Enviada em 21/06/2020

Desde que a inovação tecnológica e cultural adentrou o mercado, é perceptível uma grande mudança no padrão do trabalhador moderno. A maioria dos trabalhadores atuais, entre 24 e 40 anos, têm uma percepção diferente do mercado de trabalho e de sua carreira. Evidenciando assim que a tecnologia ajudou o proletariado mais jovem a flexibilizar seus pensamentos e sua trajetória no ramo do trabalho.

A datar da introdução das startups, tudo só contribuiu para a geração de Millennials adentrar ainda mais na esfera débil do mercado. Hoje, ver empreendedores que trabalham em casa, influenciadores que trabalham com internet e grandes tecnologias serem reconhecidas mundialmente em segundos é muito mais comum do que se esperava. E mais comuns ainda são os novos ambientes corporativos, com a diminuição da necessidade de vestimenta formal, horários de trabalho fluidos e diferenças entre o ambiente antigo.
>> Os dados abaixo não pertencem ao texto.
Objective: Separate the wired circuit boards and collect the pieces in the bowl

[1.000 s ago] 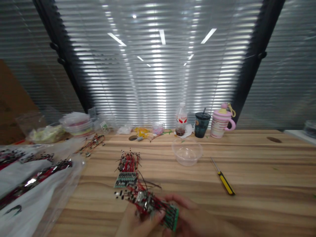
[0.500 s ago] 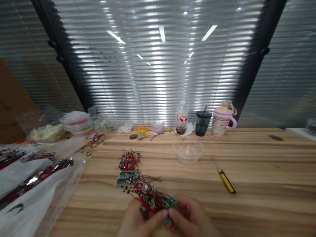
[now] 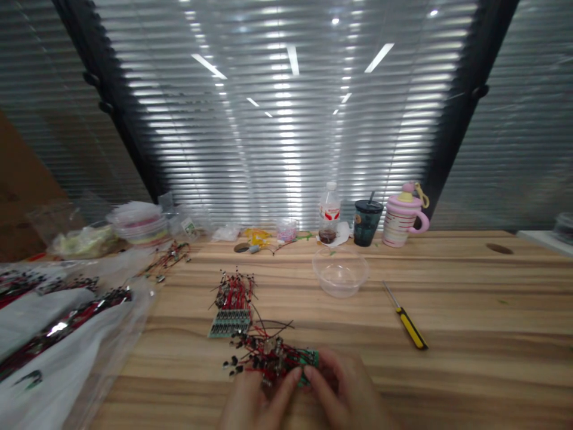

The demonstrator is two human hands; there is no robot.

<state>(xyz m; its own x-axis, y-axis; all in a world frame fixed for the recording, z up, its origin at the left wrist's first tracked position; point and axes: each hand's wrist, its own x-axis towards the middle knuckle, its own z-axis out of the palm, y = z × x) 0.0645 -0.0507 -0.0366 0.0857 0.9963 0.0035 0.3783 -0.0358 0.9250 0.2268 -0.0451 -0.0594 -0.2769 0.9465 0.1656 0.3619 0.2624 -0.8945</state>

A geração antiga, conhecida como geração X, ainda um pouco presa aos conceitos de trabalho antigo, coloca os Millennials como pessoas irresponsáveis que não gostam de trabalhar de verdade. É aqui que está o grande equívoco, a geração Millennials não trabalha menos ou com menos qualidade, contrapondo o pensamento provecto, esse grupo trabalha mais e muitas vezes de forma suprema porém de uma forma mais rápida e facilitada.  A julgar o debate entre o avanço da tecnologia para o trabalho e a colocação de pessoas cada vez mais jovens no mercado, temos uma comparação entre o modelo antigo de mercado e o novo. Anteriormente, era exigido alto nível de formação acadêmica para gerenciar algo ou gerar muito dinheiro, atualmente há tudo a mão. Na contemporaneidade, cada vez mais cedo os jovens fazem dinheiro sem nenhum tipo de formação. O que faz que cada vez mais os jovens multipliquem sua atração pelo modelo startup.